## YOUR INSTRUCTIONS
Work out how many lines of the records contain "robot". Answer with the number and nothing else.
--- START ---
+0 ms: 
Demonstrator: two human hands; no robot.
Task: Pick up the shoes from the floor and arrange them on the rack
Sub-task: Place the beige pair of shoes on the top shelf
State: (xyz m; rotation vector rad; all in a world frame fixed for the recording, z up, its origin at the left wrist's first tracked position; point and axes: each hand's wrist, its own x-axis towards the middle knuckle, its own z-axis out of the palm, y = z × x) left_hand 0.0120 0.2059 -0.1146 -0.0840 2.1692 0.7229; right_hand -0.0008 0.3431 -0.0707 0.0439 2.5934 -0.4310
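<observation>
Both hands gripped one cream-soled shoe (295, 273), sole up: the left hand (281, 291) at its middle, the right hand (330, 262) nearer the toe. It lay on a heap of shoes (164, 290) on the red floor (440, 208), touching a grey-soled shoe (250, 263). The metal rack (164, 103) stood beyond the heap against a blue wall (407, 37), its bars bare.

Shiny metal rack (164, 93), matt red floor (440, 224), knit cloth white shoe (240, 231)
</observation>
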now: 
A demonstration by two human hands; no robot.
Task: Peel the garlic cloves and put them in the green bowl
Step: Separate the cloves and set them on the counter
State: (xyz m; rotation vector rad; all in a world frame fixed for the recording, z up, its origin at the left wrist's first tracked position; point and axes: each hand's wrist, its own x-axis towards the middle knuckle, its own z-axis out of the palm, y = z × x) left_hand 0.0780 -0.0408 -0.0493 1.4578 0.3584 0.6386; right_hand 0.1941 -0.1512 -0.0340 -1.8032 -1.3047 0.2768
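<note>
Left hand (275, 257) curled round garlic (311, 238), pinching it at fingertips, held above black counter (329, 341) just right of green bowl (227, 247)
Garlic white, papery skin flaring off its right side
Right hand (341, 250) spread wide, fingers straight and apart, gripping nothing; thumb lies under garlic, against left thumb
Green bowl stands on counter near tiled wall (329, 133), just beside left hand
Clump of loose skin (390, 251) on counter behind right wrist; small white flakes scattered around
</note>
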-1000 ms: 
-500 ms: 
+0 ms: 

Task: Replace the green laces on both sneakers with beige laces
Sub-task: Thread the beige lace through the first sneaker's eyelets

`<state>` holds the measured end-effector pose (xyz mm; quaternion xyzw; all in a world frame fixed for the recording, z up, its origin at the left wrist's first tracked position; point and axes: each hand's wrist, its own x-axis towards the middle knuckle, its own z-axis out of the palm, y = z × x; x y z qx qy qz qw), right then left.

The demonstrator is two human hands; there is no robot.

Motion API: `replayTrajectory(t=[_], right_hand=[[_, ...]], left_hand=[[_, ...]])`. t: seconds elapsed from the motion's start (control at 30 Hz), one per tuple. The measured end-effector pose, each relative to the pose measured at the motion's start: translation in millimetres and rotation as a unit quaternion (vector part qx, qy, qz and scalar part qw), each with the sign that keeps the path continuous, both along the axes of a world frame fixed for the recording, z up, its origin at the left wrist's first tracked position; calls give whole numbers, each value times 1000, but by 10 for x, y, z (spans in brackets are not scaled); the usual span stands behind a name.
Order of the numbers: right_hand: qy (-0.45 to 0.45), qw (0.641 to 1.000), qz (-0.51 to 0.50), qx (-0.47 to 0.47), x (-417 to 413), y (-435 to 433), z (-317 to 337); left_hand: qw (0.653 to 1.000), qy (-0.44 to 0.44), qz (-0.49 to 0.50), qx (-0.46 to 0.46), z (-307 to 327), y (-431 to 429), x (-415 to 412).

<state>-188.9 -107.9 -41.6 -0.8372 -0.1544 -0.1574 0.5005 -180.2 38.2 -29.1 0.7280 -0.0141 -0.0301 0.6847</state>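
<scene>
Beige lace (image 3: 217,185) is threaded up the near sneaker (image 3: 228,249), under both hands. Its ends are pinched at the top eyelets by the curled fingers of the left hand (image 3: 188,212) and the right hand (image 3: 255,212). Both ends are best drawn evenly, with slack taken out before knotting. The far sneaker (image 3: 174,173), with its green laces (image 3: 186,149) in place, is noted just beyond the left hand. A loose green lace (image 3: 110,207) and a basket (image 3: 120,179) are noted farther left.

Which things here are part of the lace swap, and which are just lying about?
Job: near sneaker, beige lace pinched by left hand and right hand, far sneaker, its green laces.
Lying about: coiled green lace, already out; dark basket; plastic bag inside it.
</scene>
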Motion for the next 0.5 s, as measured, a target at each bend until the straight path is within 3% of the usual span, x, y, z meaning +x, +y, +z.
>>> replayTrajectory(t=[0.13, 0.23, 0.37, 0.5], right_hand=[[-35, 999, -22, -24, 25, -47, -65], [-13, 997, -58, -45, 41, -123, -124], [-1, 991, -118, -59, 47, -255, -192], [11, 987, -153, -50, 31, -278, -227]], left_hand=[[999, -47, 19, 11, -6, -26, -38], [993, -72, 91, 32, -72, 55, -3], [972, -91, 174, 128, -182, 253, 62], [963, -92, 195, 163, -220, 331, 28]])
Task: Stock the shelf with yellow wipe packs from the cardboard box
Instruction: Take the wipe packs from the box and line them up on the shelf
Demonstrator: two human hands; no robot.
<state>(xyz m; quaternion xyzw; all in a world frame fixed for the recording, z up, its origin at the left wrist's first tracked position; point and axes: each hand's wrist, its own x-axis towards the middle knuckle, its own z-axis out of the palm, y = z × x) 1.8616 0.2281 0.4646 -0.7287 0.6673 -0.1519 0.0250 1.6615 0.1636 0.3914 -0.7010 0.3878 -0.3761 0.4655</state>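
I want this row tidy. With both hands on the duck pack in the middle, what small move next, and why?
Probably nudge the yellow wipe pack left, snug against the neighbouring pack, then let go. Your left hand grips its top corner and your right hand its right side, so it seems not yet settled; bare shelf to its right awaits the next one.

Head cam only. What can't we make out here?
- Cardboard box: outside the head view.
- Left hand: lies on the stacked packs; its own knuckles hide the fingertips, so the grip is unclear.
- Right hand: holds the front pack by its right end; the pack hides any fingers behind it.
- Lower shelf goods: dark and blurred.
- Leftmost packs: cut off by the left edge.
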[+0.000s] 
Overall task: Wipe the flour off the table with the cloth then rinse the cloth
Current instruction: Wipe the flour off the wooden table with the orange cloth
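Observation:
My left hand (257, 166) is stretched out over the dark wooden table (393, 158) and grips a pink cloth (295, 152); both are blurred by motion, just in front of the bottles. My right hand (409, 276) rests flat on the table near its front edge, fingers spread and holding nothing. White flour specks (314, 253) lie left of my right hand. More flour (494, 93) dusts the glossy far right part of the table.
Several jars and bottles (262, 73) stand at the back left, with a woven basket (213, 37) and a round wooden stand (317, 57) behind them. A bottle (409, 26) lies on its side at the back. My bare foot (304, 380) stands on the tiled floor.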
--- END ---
## REPLY
4